More than 80,000 WordPress sites using the Customer Reviews for WooCommerce plugin are exposed to a high-severity stored cross-site scripting (XSS) flaw disclosed by Wordfence on 23 July 2025. The vulnerability lets unauthenticated attackers inject malicious JavaScript into review pages. A patched version, 5.81.0, is already available in the WordPress repository.

Vulnerability Overview

The weakness affects every plugin release through 5.80.2. Attackers can abuse the unsanitised author parameter in a review submission to store executable code that runs whenever someone opens the compromised page.
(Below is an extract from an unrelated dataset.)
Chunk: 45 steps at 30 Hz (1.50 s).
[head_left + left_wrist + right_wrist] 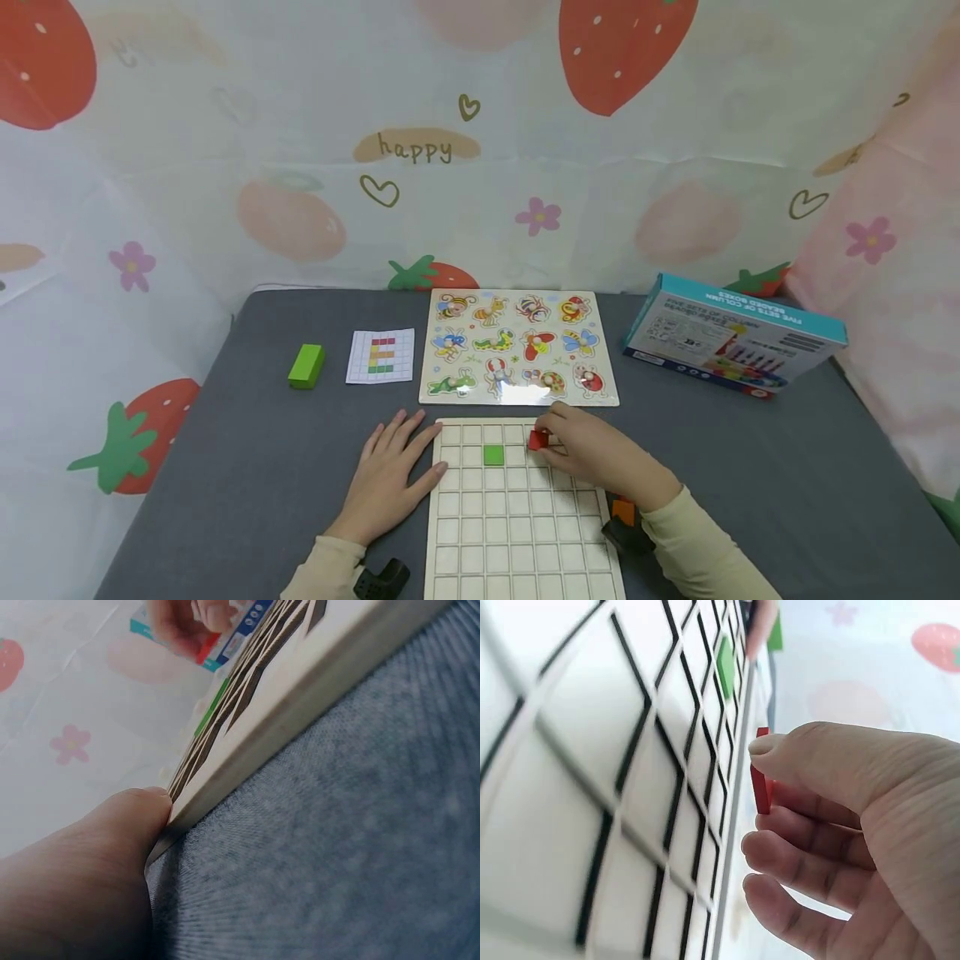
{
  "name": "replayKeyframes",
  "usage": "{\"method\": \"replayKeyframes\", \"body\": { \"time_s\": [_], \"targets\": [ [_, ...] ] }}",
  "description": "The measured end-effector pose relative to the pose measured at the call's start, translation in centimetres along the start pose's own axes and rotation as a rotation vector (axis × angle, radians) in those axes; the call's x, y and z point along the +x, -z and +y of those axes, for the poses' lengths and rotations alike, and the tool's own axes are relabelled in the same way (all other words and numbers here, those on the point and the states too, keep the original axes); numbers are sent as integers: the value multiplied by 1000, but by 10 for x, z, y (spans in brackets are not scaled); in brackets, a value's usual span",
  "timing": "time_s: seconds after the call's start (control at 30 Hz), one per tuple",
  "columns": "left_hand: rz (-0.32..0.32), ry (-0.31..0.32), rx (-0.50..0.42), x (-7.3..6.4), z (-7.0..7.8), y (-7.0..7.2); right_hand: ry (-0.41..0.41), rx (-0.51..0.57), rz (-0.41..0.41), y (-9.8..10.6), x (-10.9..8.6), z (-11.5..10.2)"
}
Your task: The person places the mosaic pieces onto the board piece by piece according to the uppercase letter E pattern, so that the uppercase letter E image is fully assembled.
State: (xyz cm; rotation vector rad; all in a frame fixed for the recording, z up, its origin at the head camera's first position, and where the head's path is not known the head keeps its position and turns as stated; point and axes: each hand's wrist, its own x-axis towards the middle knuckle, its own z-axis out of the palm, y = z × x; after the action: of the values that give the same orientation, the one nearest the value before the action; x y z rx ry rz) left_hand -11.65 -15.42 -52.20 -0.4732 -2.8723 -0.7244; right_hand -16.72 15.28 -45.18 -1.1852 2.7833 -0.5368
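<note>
A pale wooden grid board (pixel 496 529) lies in front of me, with one green square tile (pixel 493 455) set in a cell near its far edge. Between thumb and fingers, my right hand (pixel 592 448) pinches a red square tile (pixel 537 440) over the far right part of the grid. The right wrist view shows this red tile (pixel 760 784) tilted on edge and held apart from the board. My left hand (pixel 392 473) rests with fingers spread at the board's far left corner, its thumb (pixel 142 806) touching the side edge.
Behind the grid stands an insect picture board (pixel 517 350), flat on the grey cloth. Left of it are a card with a coloured pattern (pixel 380 357) and a green block (pixel 307 367). A product box (pixel 735 337) sits back right; something orange (pixel 624 512) lies by my right wrist.
</note>
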Motion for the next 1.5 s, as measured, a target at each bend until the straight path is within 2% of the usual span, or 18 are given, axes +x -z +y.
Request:
{"method": "replayKeyframes", "body": {
  "time_s": [0.2, 0.37, 0.57, 0.93, 1.33, 1.5],
  "targets": [
    [-22, 7, -1, 1, 2, 0, 54, 9, -41, -10, 10, -12],
    [-20, 8, 3, 3, 3, 0, 53, 4, -75, -16, 13, -14],
    [-20, 9, 3, 3, 3, 2, 80, -1, -32, -18, 14, -13],
    [-7, 13, 6, 1, 0, 1, 110, -50, -8, -21, 17, -12],
    [-11, 17, 2, -1, 0, 2, 76, -43, -34, -23, 17, -12],
    [-4, 7, -1, -1, 1, 2, 24, -39, -42, -19, 10, -9]
  ]
}}
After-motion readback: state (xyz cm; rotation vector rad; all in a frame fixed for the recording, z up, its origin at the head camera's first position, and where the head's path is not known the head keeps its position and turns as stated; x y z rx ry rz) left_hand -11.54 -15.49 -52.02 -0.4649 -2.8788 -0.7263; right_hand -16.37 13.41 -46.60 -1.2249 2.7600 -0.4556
Wordfence rated the risk as high because exploitation does not require user authentication.

Key Details

  • Disclosure date: 23 July 2025
  • Impacted versions: Customer Reviews for WooCommerce 5.80.2 and earlier
  • Attack vector: unsanitised author field in review forms
  • Impact: stored XSS that executes in visitors’ browsers on page load
  • Estimated installations affected: 80,000+ active sites
  • Fixed release: 5.81.0 (published by developer Ivory Dev)
  • Recommended action: update to 5.81.0 or later without delay
  • Source: Wordfence advisory

Background

Customer Reviews for WooCommerce automates post-purchase emails and showcases user-generated content to increase trust in online stores. Its popularity widens the pool of potential targets whenever a flaw emerges. Stored XSS issues have plagued other WordPress extensions in recent years, making fast patch management critical for site owners.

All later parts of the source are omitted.